Dr Nina Klein, Senior Manager for Energy Flexibility at Ofgem tells UW: “There have been lots of discussions around standardising and aligning to support flexibility, but we’re not seeing the consistent implementation and the pace we would hope for. For many organisations it is still quite hard to really see what’s out there, for example market operators don’t have visibility of all the assets available and flexibility providers can’t easily see all the markets they can bid into, which creates a lot of inefficiencies and ultimately lost value.”

Ofgem’s plan is to test the System Wide Flexibility Exchange concept with industry to gauge interest and which areas might need to be modified or emphasised. Details will be announced in March.

It’s another potentially crucial piece in the flexibility jigsaw, which as the other initiatives detailed here demonstrate, is getting closer to completion by the day.

CASE STUDY: Pilot local network lays foundations for large scale flexibility

A more detailed picture of what a local energy network of the future might look like is being investigated by Northern Powergrid through a £14.5m Ofgem-funded innovation project in partnership with consultancies TNEI and LCP Delta.

The Community DSO initiative runs until 2028 and will develop a new framework to enable Smart Local Energy Systems (SLES) across the low voltage network.
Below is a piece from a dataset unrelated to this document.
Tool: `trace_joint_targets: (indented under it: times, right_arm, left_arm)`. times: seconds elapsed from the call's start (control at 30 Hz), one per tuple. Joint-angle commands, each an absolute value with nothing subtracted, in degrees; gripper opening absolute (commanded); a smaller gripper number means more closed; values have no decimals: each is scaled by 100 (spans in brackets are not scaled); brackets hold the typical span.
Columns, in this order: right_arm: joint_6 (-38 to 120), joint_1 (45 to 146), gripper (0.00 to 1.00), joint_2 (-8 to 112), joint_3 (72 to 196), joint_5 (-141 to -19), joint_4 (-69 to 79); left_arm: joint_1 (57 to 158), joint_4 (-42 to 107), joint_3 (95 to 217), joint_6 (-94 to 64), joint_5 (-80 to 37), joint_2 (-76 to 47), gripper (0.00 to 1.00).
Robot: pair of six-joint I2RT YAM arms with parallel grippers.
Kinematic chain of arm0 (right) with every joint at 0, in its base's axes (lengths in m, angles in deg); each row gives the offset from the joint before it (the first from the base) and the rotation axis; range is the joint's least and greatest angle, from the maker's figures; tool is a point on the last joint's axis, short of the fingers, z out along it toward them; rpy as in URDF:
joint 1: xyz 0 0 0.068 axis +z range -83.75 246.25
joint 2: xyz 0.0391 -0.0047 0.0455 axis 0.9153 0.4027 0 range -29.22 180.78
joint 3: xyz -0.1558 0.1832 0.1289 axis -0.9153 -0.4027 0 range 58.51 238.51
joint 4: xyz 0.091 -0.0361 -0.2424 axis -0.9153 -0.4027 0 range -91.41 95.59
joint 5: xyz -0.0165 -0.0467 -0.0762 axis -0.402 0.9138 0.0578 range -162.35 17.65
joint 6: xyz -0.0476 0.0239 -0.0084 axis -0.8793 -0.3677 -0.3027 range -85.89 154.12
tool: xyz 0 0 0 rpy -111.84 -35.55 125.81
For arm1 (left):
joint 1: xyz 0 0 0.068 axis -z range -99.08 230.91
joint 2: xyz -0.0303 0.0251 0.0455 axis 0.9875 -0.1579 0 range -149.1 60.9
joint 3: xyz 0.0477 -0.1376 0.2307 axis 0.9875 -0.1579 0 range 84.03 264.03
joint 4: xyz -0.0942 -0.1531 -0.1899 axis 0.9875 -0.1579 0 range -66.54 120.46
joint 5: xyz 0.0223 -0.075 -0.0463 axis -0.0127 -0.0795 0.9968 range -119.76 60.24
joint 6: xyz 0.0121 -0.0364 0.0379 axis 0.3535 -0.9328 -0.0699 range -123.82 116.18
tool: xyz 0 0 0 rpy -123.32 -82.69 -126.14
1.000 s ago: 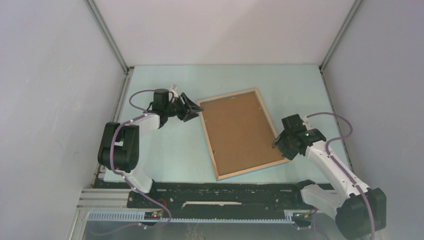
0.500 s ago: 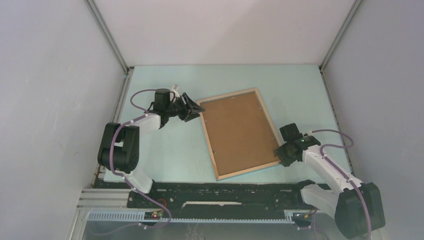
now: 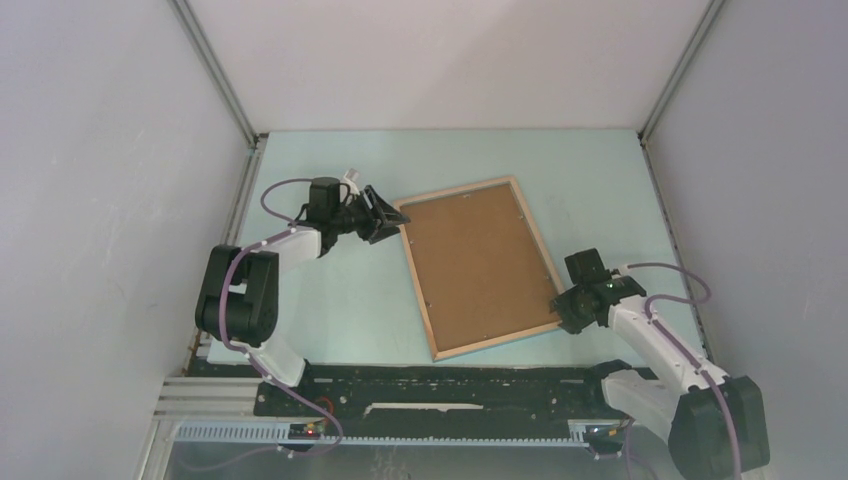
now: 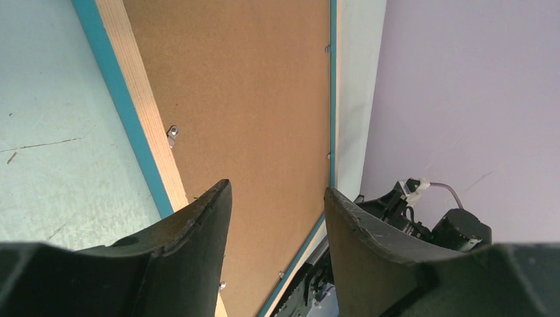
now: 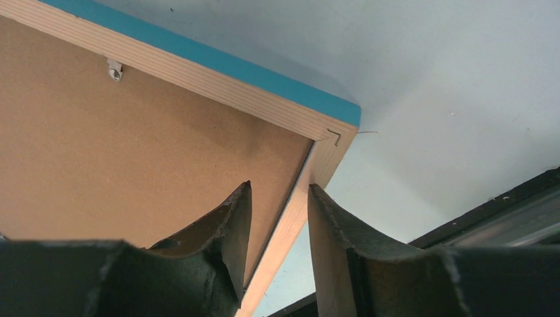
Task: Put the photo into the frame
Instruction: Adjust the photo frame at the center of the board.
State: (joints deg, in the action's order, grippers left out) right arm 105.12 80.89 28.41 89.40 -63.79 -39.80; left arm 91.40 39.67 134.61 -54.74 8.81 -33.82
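The frame [image 3: 456, 191] lies face down on the table, light wood up and turquoise edges showing, with the brown backing board [image 3: 478, 262] set in it. The photo is not in view. My left gripper [image 3: 385, 222] is open at the frame's far left corner. In the left wrist view its jaws [image 4: 277, 188] stand wide apart above the backing board [image 4: 244, 99] and the wood rail [image 4: 142, 119]. My right gripper [image 3: 562, 305] is at the near right corner. In the right wrist view [image 5: 279, 187] its fingers straddle the frame's rail [image 5: 218, 78], slightly apart, with nothing clamped.
The pale green table [image 3: 340, 300] is enclosed by grey walls on the left, right and back. A black rail [image 3: 440, 385] runs along the near edge by the arm bases. The right arm [image 4: 429, 224] shows in the left wrist view.
My right gripper has moved nearer along the frame's right edge to its near right corner. The left arm and the frame have not moved.
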Motion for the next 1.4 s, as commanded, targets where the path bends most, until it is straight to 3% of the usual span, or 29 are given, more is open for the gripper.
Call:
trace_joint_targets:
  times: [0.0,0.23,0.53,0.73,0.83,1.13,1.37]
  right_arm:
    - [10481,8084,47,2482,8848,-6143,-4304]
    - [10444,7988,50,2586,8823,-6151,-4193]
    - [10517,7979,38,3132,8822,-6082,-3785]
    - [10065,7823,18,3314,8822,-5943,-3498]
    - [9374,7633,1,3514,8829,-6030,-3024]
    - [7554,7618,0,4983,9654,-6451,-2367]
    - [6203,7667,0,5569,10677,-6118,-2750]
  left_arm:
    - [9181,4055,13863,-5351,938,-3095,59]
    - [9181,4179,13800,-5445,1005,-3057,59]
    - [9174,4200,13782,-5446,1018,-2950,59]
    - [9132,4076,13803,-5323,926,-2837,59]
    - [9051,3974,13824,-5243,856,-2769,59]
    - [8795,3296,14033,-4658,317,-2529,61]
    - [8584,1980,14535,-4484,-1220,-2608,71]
SLES’ manage electricity demand and availability in hyper local areas and, according to Northern Powergrid, are considered an important tool to encourage the uptake of low carbon technologies like domestic solar, EV charging and heat pumps.

“Flexibility over the next five years, and the five years after that, under ED3, will all be about the LV network, and that’s never need done before,” says Paul Glendinning, Policy and Markets Manager at Northern Powergrid. “All the low carbon technology is going to be in people’s houses and in farms on the LV network, so how all that will work together is really important.”

Learnings from the project will be used to inform network operation strategies, and changes to regulations, it will also result in a proof of concept of a replicable local energy market framework suitable for deployment across most network areas.

“Commercial arrangements and regulations currently make it quite hard to sell the electricity you generate to your neighbour,” says Glendinning. “We’re suggesting there is a way that a community energy team, perhaps in a village, can share the costs of a wind farm or a solar farm and then also share the power. We’re going to do the data and analysis to see how much it can help.”